The bandaid approach was to throw money at the problem—overprovisioning compute resources to guarantee an abundance of network ports. Each additional VM pool meant about 50k more ports, so it was a case of matching predicted traffic levels to available VM supply within budgetary limits.

This approach provided temporary relief, a quick way to meet uptime requirements for customer needs, and reduced the on-call burden on the already overstretched team. However, overprovisioning had the following drawbacks:

  1. Not failsafe: Unforeseen events would trigger traffic spurts that exceeded our forecasted capacity peaks. Everyone monitored capacity allocations with bated breath since any burst could topple service reliability. Also, there were times when we simply could not buy more VMs; for example, during DC outages, there was simply no available VMs to buy.
  2. Maintenance Toil: The laborious rollout process took a lot of engineering resources – it involved forecasting expected usage, requisitioning for VM pools, and finally deploying these VMs and adding them to the ATMs. After deployment, the constant need to monitor capacity and adjust resources took its toll on team productivity – it sapped morale like water drains through a basket. 
  3. Too expensive: we sometimes had 3X the CPU capacity needed to ensure we had enough ports. Most VMs ran at ~20% CPU usage, and we had to accept this inefficiency because right-sizing the VM fleet would have cut the number of available ports.
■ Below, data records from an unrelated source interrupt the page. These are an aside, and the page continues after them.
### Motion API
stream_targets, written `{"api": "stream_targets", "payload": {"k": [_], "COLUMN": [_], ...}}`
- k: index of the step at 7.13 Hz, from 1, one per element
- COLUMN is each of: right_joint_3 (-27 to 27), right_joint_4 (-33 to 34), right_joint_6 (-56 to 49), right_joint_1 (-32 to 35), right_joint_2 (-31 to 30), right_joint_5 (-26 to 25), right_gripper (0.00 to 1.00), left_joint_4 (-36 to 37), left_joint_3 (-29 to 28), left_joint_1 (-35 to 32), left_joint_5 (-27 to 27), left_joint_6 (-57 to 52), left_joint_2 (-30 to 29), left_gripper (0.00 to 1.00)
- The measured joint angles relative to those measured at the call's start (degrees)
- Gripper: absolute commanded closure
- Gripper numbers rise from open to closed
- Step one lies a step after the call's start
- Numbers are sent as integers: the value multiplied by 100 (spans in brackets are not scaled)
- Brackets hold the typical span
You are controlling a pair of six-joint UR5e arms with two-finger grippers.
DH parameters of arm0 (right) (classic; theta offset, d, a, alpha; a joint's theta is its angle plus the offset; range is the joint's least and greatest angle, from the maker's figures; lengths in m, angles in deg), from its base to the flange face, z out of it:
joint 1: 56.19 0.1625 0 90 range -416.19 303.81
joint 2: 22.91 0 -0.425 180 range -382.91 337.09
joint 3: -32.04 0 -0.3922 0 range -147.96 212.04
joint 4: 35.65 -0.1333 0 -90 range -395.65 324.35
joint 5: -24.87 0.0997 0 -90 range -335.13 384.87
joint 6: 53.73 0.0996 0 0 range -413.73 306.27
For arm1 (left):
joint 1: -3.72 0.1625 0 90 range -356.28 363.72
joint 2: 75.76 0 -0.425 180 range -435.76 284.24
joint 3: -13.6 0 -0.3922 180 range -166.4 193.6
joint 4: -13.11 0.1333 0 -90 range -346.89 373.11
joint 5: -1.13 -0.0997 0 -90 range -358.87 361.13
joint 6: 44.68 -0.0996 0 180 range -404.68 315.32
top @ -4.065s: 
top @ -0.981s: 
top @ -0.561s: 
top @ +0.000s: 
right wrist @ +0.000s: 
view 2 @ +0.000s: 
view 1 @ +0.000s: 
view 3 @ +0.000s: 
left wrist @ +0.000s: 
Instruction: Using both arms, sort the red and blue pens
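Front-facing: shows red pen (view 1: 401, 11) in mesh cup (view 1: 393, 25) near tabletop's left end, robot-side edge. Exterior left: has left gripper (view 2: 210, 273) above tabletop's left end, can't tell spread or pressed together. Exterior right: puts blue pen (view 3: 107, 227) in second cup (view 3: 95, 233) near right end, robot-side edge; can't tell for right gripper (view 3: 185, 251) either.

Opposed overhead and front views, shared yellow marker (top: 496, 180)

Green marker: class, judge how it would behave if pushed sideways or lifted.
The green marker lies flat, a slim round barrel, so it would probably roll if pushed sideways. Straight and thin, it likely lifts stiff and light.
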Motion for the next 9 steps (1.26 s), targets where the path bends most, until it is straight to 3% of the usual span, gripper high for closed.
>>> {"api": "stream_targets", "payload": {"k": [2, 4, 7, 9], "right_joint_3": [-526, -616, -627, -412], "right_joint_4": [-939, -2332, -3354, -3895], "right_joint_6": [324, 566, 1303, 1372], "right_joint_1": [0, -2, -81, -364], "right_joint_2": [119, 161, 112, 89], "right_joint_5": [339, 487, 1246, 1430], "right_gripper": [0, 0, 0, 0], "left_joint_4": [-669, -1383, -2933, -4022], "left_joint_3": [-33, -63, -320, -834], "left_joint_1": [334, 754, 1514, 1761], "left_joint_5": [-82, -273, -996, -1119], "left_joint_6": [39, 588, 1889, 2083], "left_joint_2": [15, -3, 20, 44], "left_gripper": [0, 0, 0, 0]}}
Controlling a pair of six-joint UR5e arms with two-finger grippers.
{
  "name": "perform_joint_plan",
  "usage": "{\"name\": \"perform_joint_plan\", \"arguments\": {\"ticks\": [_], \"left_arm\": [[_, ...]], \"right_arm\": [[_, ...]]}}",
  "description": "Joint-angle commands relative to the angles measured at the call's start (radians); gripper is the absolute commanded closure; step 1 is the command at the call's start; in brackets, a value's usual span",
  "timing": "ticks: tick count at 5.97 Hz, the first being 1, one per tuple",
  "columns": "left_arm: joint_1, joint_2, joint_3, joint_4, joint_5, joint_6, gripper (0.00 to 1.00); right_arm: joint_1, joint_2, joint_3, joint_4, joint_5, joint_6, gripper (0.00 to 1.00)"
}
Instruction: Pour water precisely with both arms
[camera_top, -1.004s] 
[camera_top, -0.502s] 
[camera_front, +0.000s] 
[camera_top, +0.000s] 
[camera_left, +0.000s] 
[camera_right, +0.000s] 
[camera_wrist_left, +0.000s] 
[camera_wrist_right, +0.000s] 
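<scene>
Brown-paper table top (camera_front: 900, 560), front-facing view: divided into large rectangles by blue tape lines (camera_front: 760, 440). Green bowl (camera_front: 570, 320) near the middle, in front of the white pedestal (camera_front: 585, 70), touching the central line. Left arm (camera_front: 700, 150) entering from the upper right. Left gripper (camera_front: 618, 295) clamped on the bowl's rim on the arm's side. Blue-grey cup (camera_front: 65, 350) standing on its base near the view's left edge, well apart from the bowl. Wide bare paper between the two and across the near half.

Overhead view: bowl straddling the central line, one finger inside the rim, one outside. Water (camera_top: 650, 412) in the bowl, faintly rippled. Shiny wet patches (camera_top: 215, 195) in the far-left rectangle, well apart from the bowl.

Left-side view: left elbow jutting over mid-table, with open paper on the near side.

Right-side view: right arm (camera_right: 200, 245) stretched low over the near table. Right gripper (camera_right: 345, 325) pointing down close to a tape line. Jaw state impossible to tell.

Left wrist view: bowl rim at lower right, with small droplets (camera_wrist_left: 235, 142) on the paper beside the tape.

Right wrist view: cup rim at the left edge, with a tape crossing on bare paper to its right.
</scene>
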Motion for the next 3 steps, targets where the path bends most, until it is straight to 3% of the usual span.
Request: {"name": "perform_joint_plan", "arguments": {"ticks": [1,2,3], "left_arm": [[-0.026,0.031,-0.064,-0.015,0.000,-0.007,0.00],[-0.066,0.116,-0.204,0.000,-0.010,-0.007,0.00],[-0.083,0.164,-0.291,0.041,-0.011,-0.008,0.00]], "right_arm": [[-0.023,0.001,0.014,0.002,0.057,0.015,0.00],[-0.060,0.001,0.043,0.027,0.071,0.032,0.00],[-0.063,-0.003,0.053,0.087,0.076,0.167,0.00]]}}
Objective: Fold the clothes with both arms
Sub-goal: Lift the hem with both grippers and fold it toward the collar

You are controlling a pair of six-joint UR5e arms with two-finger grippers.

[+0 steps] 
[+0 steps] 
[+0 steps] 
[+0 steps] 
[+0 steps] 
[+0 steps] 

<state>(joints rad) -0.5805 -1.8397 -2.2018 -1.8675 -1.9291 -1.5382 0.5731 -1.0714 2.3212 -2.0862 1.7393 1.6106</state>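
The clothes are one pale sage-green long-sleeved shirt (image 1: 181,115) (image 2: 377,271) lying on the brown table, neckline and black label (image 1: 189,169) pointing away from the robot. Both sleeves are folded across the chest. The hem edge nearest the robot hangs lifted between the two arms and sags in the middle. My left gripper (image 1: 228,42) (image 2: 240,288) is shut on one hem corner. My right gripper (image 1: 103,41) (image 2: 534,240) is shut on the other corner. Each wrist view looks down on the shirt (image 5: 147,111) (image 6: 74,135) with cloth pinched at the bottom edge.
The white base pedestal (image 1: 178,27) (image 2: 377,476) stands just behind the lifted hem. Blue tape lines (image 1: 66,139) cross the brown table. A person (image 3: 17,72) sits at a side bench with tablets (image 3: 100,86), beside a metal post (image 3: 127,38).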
This temporary mitigation did not give us peace of mind, and we could not afford to keep spending money. We needed a sustainable long-term solution that was failsafe, toil-free, and affordable.

The journey toward a permanent fix

This section describes how we went through three approaches before arriving at a 4th approach that solved the problem. 

Migrating to Azure Kubernetes Service (AKS)

Moving off the deprecated Azure classic compute to Azure Kubernetes would have solved the problem by enabling the adoption of newer Azure offerings (e.g., Azure NAT gateway offered millions of ports via software defined networking). 

The downside was the required upfront cost; conservative estimates put the migration around three developer years. We would have to migrate compute platforms, redefine our dev loop, and overhaul the entire engineering stack (think releases, observability, documentation, etc.). Furthermore, migrating such a large-scale service was fraught with risks associated with unknown unknowns.

Instance Level Public IP addresses (ILPIP)

This approach involved assigning every VM in the private network an IP address – leading to a 64x bump in available ports per machine (65k ports/VM vs. 1024). Also, since ILPIPs were available in Azure classic, this approach did not require a migration off classic compute.

Assigning IP addresses per VM

Significant challenges with ILPIP blocked an adoption – we would take on new compliance and security validation since the VMs would bypass Azure’s default network policies. We also could not get enough ILPIPs; even if we did, the operational burden of managing each VM as a unit instead of managing the higher-level VM pool abstraction meant undesirable extra work; it would have necessitated rethinking our entire service topology. The costs far outweighed the benefits. 

Chunking files into smaller sizes

The main reason for port exhaustion was file retrieval operations from slower storage services. This approach explored chunking up files into smaller sizes to guarantee those retrieval operations were completed within a time limit. The second-order effect was that ports would be freed up and available for newer operations.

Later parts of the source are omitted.